Laura laughed. ‘I bet she’s been pedalling all sorts of shit about Bryan and me.’
‘No – she’s been fine,’ Anna responded ambivalently, too shocked by Laura’s tone to say anything else, and aware that Martha was watching her intently now.
‘She thinks I’m stupid,’ Laura carried on, ‘telling me she was going to Ellie’s house. I knew exactly where she was going, and she doesn’t have a friend called Ellie. In fact,’ she laughed again, ‘Martha doesn’t have any friends. She just sort of latches onto people until they get sick of her. There was a teacher at school last term she did the same thing to. She had to see the school counsellor after that. There’s something else you should know about Martha – she lies a lot. I mean, she lies compulsively.’
Martha was staring out the window again and had her back turned to Anna.
‘Laura –’
‘I want Martha home – okay? I don’t want you seeing her again and I don’t want you round here either. I want you to stay away from us.’
‘I needed to give a statement.’
‘But you didn’t need to do it here – in my home. You think I’m stupid as well, and you know what? That’s always been your problem, Anna – you underestimate people.’
Laura rang off and Anna placed the phone carefully on the arm of the sofa, staring at it without seeing it.
A few minutes later, still in shock, she said to Martha, ‘That was your mum – she wants you to go home.’
The intimacy of the past hour, which had taken her by surprise, had gone.
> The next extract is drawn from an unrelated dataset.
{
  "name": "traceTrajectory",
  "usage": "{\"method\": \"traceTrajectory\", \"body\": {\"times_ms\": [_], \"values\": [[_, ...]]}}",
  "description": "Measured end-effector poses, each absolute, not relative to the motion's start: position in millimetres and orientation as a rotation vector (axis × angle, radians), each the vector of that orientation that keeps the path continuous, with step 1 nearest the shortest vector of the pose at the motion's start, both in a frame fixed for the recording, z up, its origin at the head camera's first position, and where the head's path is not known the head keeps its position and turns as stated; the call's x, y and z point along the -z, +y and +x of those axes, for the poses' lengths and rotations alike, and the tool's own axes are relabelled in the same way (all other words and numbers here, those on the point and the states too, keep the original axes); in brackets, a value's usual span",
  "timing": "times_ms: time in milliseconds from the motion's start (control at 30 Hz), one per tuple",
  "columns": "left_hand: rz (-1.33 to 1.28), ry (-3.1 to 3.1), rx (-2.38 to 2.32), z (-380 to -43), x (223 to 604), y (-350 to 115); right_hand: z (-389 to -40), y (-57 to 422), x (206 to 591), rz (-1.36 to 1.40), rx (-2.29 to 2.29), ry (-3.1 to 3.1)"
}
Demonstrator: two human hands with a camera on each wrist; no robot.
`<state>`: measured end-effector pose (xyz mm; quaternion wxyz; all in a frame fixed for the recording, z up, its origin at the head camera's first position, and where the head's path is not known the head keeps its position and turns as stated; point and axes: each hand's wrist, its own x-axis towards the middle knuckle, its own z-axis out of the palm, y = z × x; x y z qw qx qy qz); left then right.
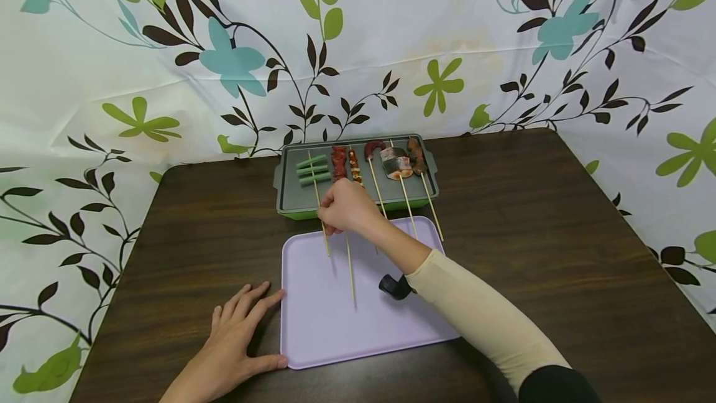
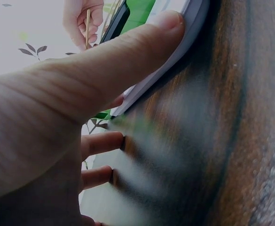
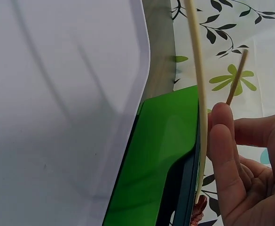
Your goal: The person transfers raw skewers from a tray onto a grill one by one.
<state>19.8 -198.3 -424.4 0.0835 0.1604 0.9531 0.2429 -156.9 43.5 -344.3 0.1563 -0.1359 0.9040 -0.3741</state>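
Observation:
My right hand (image 1: 352, 207) pinches the lower stick of a skewer (image 1: 326, 245) between thumb and fingers. That skewer's green vegetable pieces (image 1: 314, 170) lie at the left of a dark grill plate (image 1: 291, 196). In the right wrist view, the stick end (image 3: 237, 77) sticks out past the pinching fingertips, and a second stick (image 3: 200, 103) passes in front of them. My left hand (image 1: 226, 344) is spread at the left edge of a lilac tray (image 1: 321, 328), its thumb (image 2: 161, 28) against the near corner and its index fingertip at the side.
Also on the grill are skewers of red meat (image 1: 339, 160), small mixed pieces (image 1: 355, 163), a curled dark red piece (image 1: 373, 148), fish (image 1: 394, 162) and brown meat (image 1: 416, 155). Their sticks point nearward over the tray. Behind the brown table (image 1: 531, 235) hangs a leaf-patterned cloth (image 1: 369, 48).

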Motion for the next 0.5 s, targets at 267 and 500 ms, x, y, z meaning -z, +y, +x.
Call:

All she saw was a child she wasn’t responsible for, standing in her apartment looking out of her window – and she didn’t want her there any more.
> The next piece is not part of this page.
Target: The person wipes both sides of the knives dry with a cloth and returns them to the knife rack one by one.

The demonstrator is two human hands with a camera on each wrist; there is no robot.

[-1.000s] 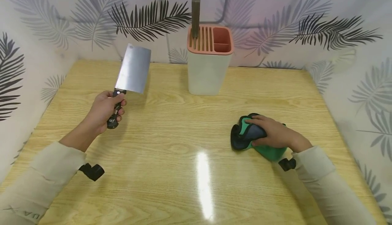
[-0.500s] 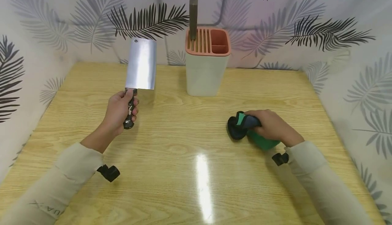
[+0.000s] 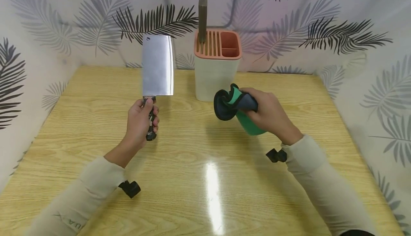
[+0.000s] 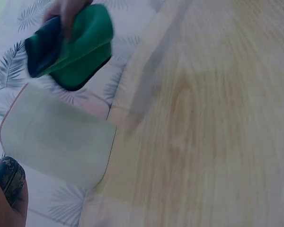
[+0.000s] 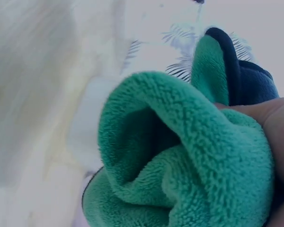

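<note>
My left hand [image 3: 138,121] grips a cleaver [image 3: 157,66] by its dark patterned handle. The broad steel blade points away from me, raised over the back left of the table. In the left wrist view only the butt of the cleaver's handle [image 4: 10,177] shows in the curled fingers. My right hand [image 3: 269,113] holds a bunched cloth [image 3: 250,123], green on one side and dark blue on the other, with a black edge. The cloth hangs above the table, just in front of the knife holder. Its plush green folds [image 5: 180,156] fill much of the right wrist view.
A white knife holder [image 3: 213,80] with an orange slotted top stands at the back middle of the wooden table [image 3: 179,186]. One dark-handled knife [image 3: 202,18] stands upright in its left slots. Leaf-patterned fabric [image 3: 363,86] closes off the back and sides.
The cleaver has moved right in my left hand, and its blade now stands straighter. My right hand has gathered the cloth, lifted it off the table and carried it left and away from me.
</note>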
Martha kept her back turned to Anna. ‘It’s probably a maximum of ten degrees out there today – the sea temperature will be the same. When your deep body temperature drops to thirty-five degrees, you start to feel disorientated and confused. At thirty-four degrees, amnesia sets in. As your temperature drops from thirty-three down to thirty consciousness becomes cloudy until you lose consciousness altogether. If your deep body temperature gets down to twenty-five degrees then you’re probably dead. She hates me.’
‘Your mum? I’m sure she just –’
‘No!’ Martha shouted, adamant. ‘She hates me. This isn’t about her wanting me to go home it’s about control, that’s all. She needs to know she’s got control over me – and you as well. You don’t know her.’
She began hurriedly collecting her stuff, putting on her coat so roughly she ripped it.
‘Let me drive you – it’s pouring out there.’
‘I’m fine.’ Martha pulled the bike aggressively towards her, opening the door to the apartment before Anna had a chance to get there.
‘You’ll get soaked.’
‘It’s only rain.’ She paused at the top of the stairs for a moment, and they stared at each other then looked away.
‘Do you want to know what she was doing before I came over here today?’ Martha said. ‘She was sitting on one of the barstools in the kitchen reading a holiday brochure. I mean, she’s no great reader. That brochure – any brochure – is pretty much about her limit, and she’s working hard at it. When I see her this morning, reading her brochure, I say, “You’re not thinking of going on holiday are you?” and she says, “We’ll see.” And I say, “But, dad –” thinking, I really have got a point, and she just says, “Piss off.”’
Martha was as sullen again now as she’d been standing beside Bryan yesterday morning, in her riding clothes.
Anna was aware that she was waiting for her to say something, and at last said quietly, ‘I don’t think she’s all that keen on you coming over here.’
‘Fuck that. Fuck her.’
They carried the bike awkwardly down the stairs together.
‘You know what I think?’ Martha said, wheeling the bike out into the rain. ‘I think she pushed him over the edge, and that’s why he’s gone.’
‘Gone?’
‘He’s gone,’ Martha said again.
‘Which is different to disappearing?’
‘Completely.’
Anna stared out through the open front door at the Harbourmaster’s office – a nondescript brick building with woodwork painted a depressing shade of blue – thinking.
After Martha had gone, she went into the bedroom and lay down on the bed, shutting her eyes, but a few minutes later was up again, looking for the running shoes she’d kicked off earlier. Then her phone started ringing.